Elected officials should be held accountable for what they say, how they vote, what they do, and what they fail to do.
Additionally, the money spent by government should be accounted for, with online reports of purchases and expenditures, bolstered by audits and reviews that ensure public money has been spent efficiently and for the intended purposes.
These days, federal officials are working hard to see that doesn’t happen.
One huge example is the oversight provisions in the $2.2 trillion relief package that Congress pushed through in late March.
President Donald Trump has made clear that he thinks he can spend the money as he wants. In a White House statement March 27, he announced that he rejected the law’s provision calling for oversight by the Pandemic Response Accountability Committee.
To make his point clear, he fired Glenn Fine, the inspector general of the Pentagon, who had been tapped to lead the oversight committee.
Trump claimed Fine was too partisan. FactCheck.org reports that Fine had worked eight years in Republican President George Bush’s administration, as well as in the administrations of Democrats Bill Clinton and Barack Obama.
Here’s how Trump’s former Secretary of Defense Jim Mattis described Fine: “Mr. Fine is a public servant in the finest tradition of honest, competent governance,” he wrote in an email to Yahoo News. “In my years of extensive engagement with him as our Department of Defense’s acting Inspector General, he proved to be a leader whose personal and managerial integrity were always of the highest order.”
That likely was the real problem Trump had with Fine.
About the same time Trump fired Fine, he also fired Michael Atkinson, the intelligence community inspector general.
Trump said he fired Atkinson because he was “a disgrace” and that he had no confidence in him.

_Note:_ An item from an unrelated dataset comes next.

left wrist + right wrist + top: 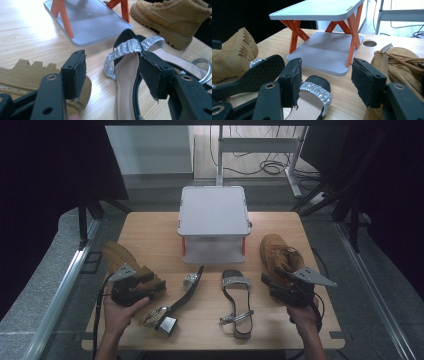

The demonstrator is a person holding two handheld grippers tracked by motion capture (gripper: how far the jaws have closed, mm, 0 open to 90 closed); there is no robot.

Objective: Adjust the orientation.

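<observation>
Left boot: tan, lying on its side at the left edge of the surface, tread toward the middle.
Left gripper: held in the left hand just over the fallen boot; fingers spread apart, gripping nothing.
Left sandal: black, tipped on its side, sole showing, silver strap at the toe, buckle end toward the near edge; just right of the left gripper.
Rack: two-tier grey stand with orange legs, centre back of the surface, nothing on either tier.
Right sandal: black, upright on its sole, silver strap across the toe, lying in front of the rack.
Right gripper: held in the right hand, close against the right boot; fingers wide apart, holding nothing.
Right boot: tan, standing upright at the right side, laces visible.
</observation>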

The president’s assessment stems from Atkinson’s handling of a whistleblower complaint regarding Trump’s decision to halt aid to Ukraine and evidence that the decision was tied to efforts Trump made to get Ukraine’s top leaders to launch a criminal investigation into Trump’s political rival Joe Biden.
Trump claims the whistleblower’s account was inaccurate and that Atkinson should have buried it. A U.S. House investigation, led by Democrats, found that the whistleblower’s account was accurate and was sufficient reason to impeach the president.
The Senate, led by Republicans, shrugged, then dismissed the entire scandal without calling any witnesses.
Among most Republicans in Congress, the firings of inspectors general have received the same lackadaisical response.